Escassez de  água, às vezes vinda de reservatórios contaminados por fezes de animais; privação de banho de sol; falta de colchões; refeições que se resumem a ovos;  presos  que, após dias de jejum absoluto, comem papel higiênico molhado para enganar a fome; corredores alagados pela chuva; constrangimentos impostos às visitas; superlotação; “batismo de sangue”, com tapas, pisões e socos para os recém-chegados; detentos doentes e com o rosto coberto por hematomas. 

Essa, segundo a coordenadora do Núcleo de Cadeias Públicas e Apoio ao Preso Provisório (Nucapp), Simone Estrellita da Cunha, é uma “pequena amostragem” da situação carcerária no Rio de Janeiro, descrita em relatório elaborado pela Defensoria Pública e pelo Ministério Público e divulgado por ela, na segunda-feira (18), durante o  debate “Prisão, A Casa da Tortura”. 

Organizado pelo Fórum Permanente de Direitos Humanos, o evento reuniu, no auditório da Escola de Magistratura (Emerj),  defensores públicos,  desembargadores, juízes, promotores, advogados e representantes de instituições e entidades de combate à tortura.  Acompanharam o debate o coordenador de Defesa Criminal, Emanuel Queiroz Rangel; o coordenador do Núcleo de Defesa dos Direitos Humanos, Fábio Amado; o defensor do núcleo, Daniel Lozoya; e a coordenadora do Núcleo de Defesa dos Direitos da Mulher, Arlanza Rebello.

- O preso deixa de ser pessoa e passa a ser objeto da política de segurança – disse a coordenadora do Nucapp. “A tortura é a inflição de dor desnecessária aliada ao sentimento de perversidão.”

Segundo Simone Estrellita, “a luta contra a prisão como casa de tortura é luta de todos”.

-Não há nenhuma previsão legal para tamanha violação de direitos humanos. O preso também é cidadão. É trágico e dói atender um preso que não tem o mínimo básico a um ser humano, um homem que pede água da bica enquanto conversa com o defensor - destacou, para acrescentar que a audiência de custódia é um mecanismo capaz de tornar a situação menos dramática.

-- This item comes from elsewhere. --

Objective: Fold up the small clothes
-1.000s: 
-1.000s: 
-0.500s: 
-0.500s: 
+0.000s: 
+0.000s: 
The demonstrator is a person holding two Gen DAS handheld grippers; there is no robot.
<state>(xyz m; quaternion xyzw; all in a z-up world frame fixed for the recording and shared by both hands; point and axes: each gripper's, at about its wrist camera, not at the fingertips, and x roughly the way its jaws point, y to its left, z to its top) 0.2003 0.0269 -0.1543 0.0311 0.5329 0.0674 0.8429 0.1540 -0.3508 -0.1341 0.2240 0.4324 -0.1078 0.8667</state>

Presidente do fórum permanente, o desembargador Sergio de Souza Verani  chamou à criação de “ um movimento pela luta antiprisional” para “cercear o estado punitivo”.

-  A pena privativa de liberdade é desumana e cruel -  resumiu.

A desembargadora Denise Levy Tredler, presidente do Conselho Estadual de Defesa dos Direitos Humanos,  frisou que os magistrados necessitam de “consciência e sensibilidade”  para analisar o que se passa nas unidades carcerárias.  “A responsabilidade do juiz criminal não é apenas mandar prender. Banalizamos a violência e desrespeitamos a condição humana, inclusive no tratamento às visitas”.

-É espantosa  a extensão da punição aos familiares dos presos -, explicou, para enfatizar que é necessário “evitar prisões por bagatela” e criticar a proposta de redução da maioridade penal, “na contramão do direito internacional”.

“Cardápio descriminalizante”. Essa foi a sugestão apresentada por outra participante do debate, a professora de Criminologia da Universidade do Estado do Rio de Janeiro (Uerj), Vera Malaguti Batista.  “Existe a colossal inculcação de que o sistema penal vai resolver os problemas brasileiros”, afirmou.  Segundo ela, prevalece a “fé na punição como reguladora dos conflitos sociais” e, no rastro, vêm a proposta pela redução da maioridade penal e o “discurso criminal da vingança”.

- Os presos não entram numa pauta política progressista.  Suspeitos são exibidos como troféus, o que á abuso de direitos humanos.  A visita íntima de familiares é uma tortura.

Única componente da mesa a se declarar favorável ao encarceramento como punição, a juíza da Vara de Execuções Penais (VEP), Georgia Vasconcellos da Cruz, alegou haver “falta de razoabilidade na Defensoria Pública, na Magistratura, nos militantes de direitos humanos, na bancada da bala”.

-  Lidar com o preso é muito difícil. A deficiência começa na investigação policial.

 A magistrada mencionou também que, se falta atendimento médico nas prisões, também não há médicos na rede pública de saúde. 

E comentou sobre a revista íntima:

-Não temos scanners em todas as unidades do estado, não temos condições de fazer todos os visitantes passarem pelos scanners e os equipamentos detectam somente metal, deixando passar drogas e pistolas Glock.